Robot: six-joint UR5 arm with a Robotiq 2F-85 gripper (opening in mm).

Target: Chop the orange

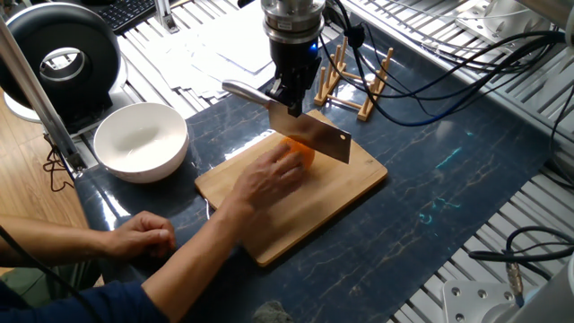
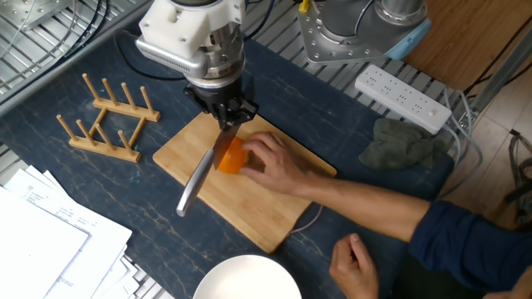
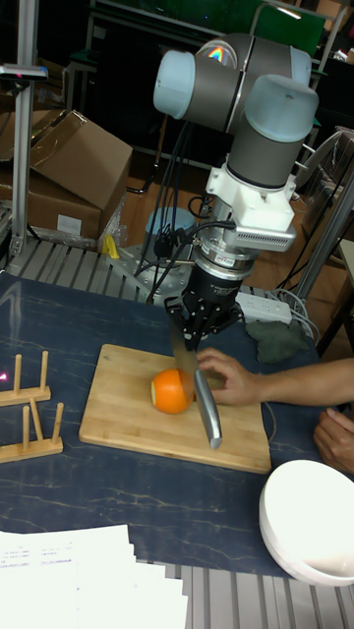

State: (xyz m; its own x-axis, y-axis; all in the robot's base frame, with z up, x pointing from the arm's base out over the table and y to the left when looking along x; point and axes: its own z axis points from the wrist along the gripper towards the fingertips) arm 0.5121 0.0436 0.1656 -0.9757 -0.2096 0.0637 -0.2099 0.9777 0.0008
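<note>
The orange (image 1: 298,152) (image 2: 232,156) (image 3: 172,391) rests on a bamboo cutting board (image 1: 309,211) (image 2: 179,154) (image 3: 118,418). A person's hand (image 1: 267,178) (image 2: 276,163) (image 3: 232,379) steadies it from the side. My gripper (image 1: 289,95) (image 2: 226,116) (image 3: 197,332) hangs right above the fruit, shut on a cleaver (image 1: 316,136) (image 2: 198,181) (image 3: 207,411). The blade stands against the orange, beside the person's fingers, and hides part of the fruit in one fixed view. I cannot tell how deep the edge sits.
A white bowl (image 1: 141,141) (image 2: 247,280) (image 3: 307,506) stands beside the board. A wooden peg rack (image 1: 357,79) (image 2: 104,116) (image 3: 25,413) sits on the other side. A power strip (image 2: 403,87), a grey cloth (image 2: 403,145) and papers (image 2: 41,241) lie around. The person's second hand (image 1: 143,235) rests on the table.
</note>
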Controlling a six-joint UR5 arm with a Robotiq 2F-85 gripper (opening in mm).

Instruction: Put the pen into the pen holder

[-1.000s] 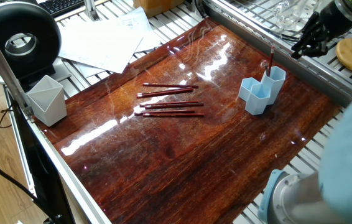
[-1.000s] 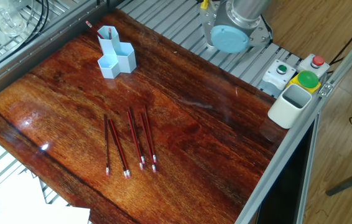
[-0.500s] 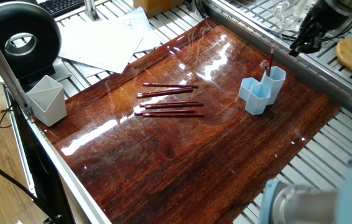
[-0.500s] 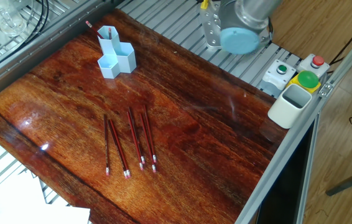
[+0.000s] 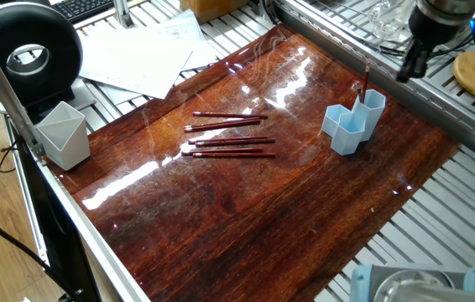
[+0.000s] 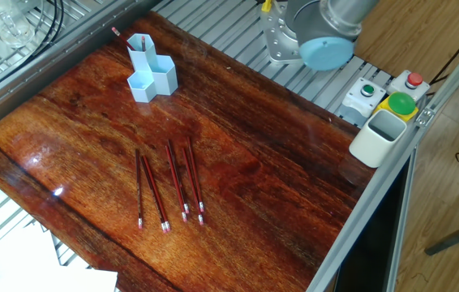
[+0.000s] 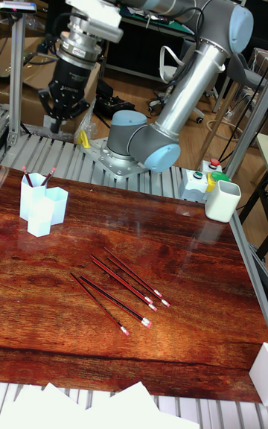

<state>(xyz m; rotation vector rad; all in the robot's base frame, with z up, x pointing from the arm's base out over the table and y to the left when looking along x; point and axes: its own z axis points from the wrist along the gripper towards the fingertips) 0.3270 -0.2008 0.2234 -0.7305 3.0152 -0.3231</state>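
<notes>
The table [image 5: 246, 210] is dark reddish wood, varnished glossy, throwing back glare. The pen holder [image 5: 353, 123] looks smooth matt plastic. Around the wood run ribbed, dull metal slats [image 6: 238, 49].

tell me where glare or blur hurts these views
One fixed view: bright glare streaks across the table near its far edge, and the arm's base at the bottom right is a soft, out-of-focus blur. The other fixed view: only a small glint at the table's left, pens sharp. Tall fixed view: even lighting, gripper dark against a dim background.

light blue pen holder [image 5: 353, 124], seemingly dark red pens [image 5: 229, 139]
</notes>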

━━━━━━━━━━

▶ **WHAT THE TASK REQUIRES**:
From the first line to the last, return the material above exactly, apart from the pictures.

▶ **EXERCISE SOLUTION**:
Robot: six-joint UR5 arm with a Robotiq 2F-85 gripper (opening in mm).

Target: Chop the orange


State: (xyz m; its own x-axis, y-axis; all in the robot's base frame, with z up, x pointing from the arm's base out over the table and y to the left when looking along x; point and axes: its own z axis points from the wrist along the gripper towards the fingertips) arm 0.5121 0.0436 0.1656 -0.9757 -0.2096 0.0637 -0.2099 0.9777 0.0008
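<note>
The orange (image 1: 298,152) (image 2: 232,156) (image 3: 172,391) rests on a bamboo cutting board (image 1: 309,211) (image 2: 179,154) (image 3: 118,418). A person's hand (image 1: 267,178) (image 2: 276,163) (image 3: 232,379) steadies it from the side. My gripper (image 1: 289,95) (image 2: 226,116) (image 3: 197,332) hangs right above the fruit, shut on a cleaver (image 1: 316,136) (image 2: 198,181) (image 3: 207,411). The blade stands against the orange, beside the person's fingers, and hides part of the fruit in one fixed view. I cannot tell how deep the edge sits.
A white bowl (image 1: 141,141) (image 2: 247,280) (image 3: 307,506) stands beside the board. A wooden peg rack (image 1: 357,79) (image 2: 104,116) (image 3: 25,413) sits on the other side. A power strip (image 2: 403,87), a grey cloth (image 2: 403,145) and papers (image 2: 41,241) lie around. The person's second hand (image 1: 143,235) rests on the table.
</note>
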Controlling a six-joint UR5 arm with a Robotiq 2F-85 gripper (opening in mm).

Instruction: Put the pen into the pen holder

[-1.000s] 
[-1.000s] 
[-0.500s] 
[-0.500s] 
[+0.000s] 
[+0.000s] 
[+0.000s] 

<state>(xyz m; rotation vector rad; all in the robot's base frame, with z up, x pointing from the arm's base out over the table and y to the left when looking along x; point and axes: its own z axis points from the wrist along the gripper towards the fingertips) 0.3270 -0.2008 0.2234 -0.7305 3.0152 -0.3231</state>
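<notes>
The table [image 5: 246, 210] is dark reddish wood, varnished glossy, throwing back glare. The pen holder [image 5: 353, 123] looks smooth matt plastic. Around the wood run ribbed, dull metal slats [image 6: 238, 49].

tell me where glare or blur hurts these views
One fixed view: bright glare streaks across the table near its far edge, and the arm's base at the bottom right is a soft, out-of-focus blur. The other fixed view: only a small glint at the table's left, pens sharp. Tall fixed view: even lighting, gripper dark against a dim background.

light blue pen holder [image 5: 353, 124], seemingly dark red pens [image 5: 229, 139]
</notes>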

Nothing else is needed to finish the exercise.